I am reading about Kruskal and analysing it’s time complexity.

Let’s say there are E edges and V vertices. Kruskal algorithm has two important time complexity equations ,

  1. Sort edges- Elog(E)
  2. For whether edge from v1->v2 , apply find(v1) and find(v2). If cycle exist don’t connect. Other wise connect them. - E*timecomplexity(find(v))

Now in the second step , time complexity of find(v) will be O(v) for skewed sets. We can improve it by using union by rank where we append small to talk in term a of height, O(log(v)).

Now my question is can we apply path compression here to further reduce find operation time complexity further to O(α(n)) (where α is the inverse of the Ackerman function). ? Wouldn’t path compression distort the graph itself as we will be re arranging the edges!!

So I believe best case for union and find Is -> E(log(V))

I am thinking time complexity without path compression using union by rank is , O(ElogE)(sort) +O(Elogv)(find and union) that would be upperbound O(ElogE)

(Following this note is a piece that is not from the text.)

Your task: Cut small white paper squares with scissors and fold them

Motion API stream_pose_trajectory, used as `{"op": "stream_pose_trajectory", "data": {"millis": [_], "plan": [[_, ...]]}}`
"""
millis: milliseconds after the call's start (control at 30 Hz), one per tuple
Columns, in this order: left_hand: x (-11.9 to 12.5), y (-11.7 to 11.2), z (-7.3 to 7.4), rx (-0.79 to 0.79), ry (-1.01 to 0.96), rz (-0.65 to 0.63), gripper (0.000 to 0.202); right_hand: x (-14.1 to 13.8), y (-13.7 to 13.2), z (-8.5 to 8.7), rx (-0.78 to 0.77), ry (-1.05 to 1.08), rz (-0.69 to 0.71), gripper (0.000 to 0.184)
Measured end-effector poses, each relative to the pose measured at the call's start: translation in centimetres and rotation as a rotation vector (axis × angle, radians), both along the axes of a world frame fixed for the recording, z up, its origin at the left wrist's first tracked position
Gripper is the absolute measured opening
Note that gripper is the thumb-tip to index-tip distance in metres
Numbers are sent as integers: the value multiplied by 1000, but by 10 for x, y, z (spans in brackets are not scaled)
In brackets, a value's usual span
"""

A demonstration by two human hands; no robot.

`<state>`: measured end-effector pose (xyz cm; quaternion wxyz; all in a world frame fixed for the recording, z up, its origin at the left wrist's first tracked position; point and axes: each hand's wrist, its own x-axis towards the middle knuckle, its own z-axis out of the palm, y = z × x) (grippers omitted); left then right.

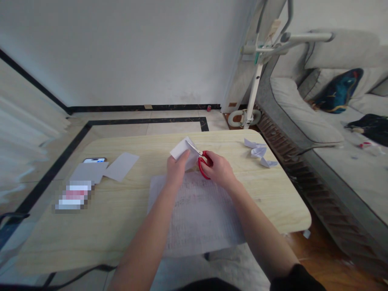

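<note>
My left hand point(177, 167) pinches a small white piece of paper point(181, 148) between thumb and fingers, just above the table. In my right hand point(221, 169) is a pair of scissors point(203, 166) with red handles, my fingers through the loops. The metal blades point up and left and lie across the paper's right side. Whether the blades are fully closed is hard to make out. Below both hands a large printed sheet point(203, 214) lies at the table's near edge, partly covered by my forearms.
On the light wooden table point(127, 214), white paper pieces point(123, 166) lie at the left by a phone point(95, 160) and a blurred-out item point(75, 196). Crumpled paper scraps point(258, 152) are at the right. Beyond stand a grey sofa point(303, 101) and a white metal frame point(254, 89).
</note>
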<state>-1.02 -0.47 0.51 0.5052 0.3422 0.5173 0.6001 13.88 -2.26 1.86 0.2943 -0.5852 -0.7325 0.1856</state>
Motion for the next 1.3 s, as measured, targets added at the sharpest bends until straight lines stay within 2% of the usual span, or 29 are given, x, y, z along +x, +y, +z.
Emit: {"op": "stream_pose_trajectory", "data": {"millis": [467, 800, 1100, 1300], "plan": [[1, -1, 2, -18, 33, 10, 40, 0, 1, -4, 42, -46, -49, 31], [4, -1, 2, -34, 135, 1, 36, -1, 1, -3, 74, -36, -80, 36], [1, 0, 2, -22, 21, 0, 42, -1, 0, -3, 67, -35, -66, 35], [1, 1, 0, -3, 23, 30, 43, -1, 0, -3, 61, -32, -54, 34]]}}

Am i right here ? Or we can use path compression here ??


1 Answer 1


You can apply path compression, as the structure Union-Find does not change the structure of the graph at all (with or without path compression).

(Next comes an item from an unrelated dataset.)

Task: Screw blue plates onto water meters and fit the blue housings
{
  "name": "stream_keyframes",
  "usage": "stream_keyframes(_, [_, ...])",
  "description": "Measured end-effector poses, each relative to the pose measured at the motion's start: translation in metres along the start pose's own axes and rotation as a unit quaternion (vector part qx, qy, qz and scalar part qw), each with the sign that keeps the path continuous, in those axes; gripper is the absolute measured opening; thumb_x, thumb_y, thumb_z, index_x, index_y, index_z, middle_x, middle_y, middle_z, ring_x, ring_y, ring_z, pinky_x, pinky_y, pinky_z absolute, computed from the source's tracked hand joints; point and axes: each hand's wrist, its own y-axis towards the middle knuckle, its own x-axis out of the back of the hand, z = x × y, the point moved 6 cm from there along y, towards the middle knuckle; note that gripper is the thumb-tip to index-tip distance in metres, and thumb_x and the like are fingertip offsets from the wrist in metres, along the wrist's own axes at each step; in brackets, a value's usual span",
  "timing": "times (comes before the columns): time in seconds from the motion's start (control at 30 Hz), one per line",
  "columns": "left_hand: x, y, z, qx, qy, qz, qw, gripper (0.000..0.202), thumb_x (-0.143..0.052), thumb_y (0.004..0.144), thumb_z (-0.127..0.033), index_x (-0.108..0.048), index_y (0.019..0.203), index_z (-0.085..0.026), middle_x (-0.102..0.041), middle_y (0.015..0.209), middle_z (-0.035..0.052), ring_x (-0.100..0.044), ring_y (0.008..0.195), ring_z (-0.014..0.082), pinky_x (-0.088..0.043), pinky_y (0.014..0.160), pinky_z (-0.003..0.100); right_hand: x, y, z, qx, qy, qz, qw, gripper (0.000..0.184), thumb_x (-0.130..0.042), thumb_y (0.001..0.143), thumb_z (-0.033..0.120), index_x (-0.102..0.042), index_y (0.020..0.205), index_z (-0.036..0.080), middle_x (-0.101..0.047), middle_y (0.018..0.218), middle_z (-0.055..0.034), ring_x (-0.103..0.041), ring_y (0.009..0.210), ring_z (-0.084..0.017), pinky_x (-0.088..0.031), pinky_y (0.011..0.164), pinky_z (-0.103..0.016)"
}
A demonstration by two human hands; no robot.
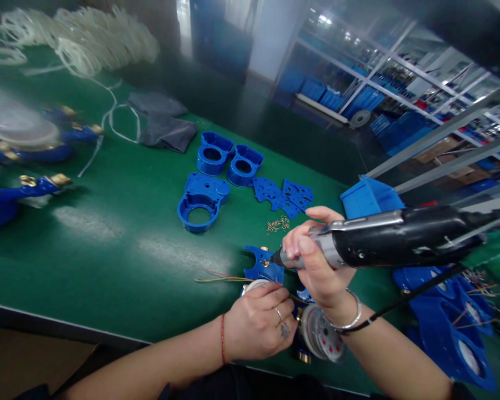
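Observation:
An electric screwdriver [383, 238], black with a grey front, is gripped by my right hand [316, 250]. Its dark tip points left, at a brass-coloured fitting on a blue plastic plate [259, 273]; contact at the tip cannot be made out. My left hand [262, 322] is closed over a round white part [256, 285] just below that plate, with its fingers curled and their undersides hidden. Thin yellow and red wires [216, 280] stick out to the left. Beside my left hand, under my right wrist, lies a meter-like piece [323, 333] with a clear round face and red marks.
Blue housings [200, 205], flat blue plates [295, 195] and a pile of small screws [278, 224] lie ahead. Brass-ended blue meter bodies [25, 194] are left, blue covers [445, 322] right. A blue bin [370, 197], grey cloth [162, 122] and coiled clear tubing [87, 41] sit farther back.

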Motion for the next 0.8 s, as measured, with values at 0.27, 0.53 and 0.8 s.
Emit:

The structure is only there to check efficiently if two vertices are in the same connected component, but the "edges" in the tree representation of the structure union find are unrelated to the edges in the minimum spanning tree.

Though path compression is quite easy to implement and improve time complexity, as you have stated the overall time complexity does not change, because the first step (sorting edges) is the one that takes the longest time.

However, with further hypotheses on the weights, it could be possible to sort edges in linear time (using radix sort for example). In that case, path compression would decrease the overall time complexity.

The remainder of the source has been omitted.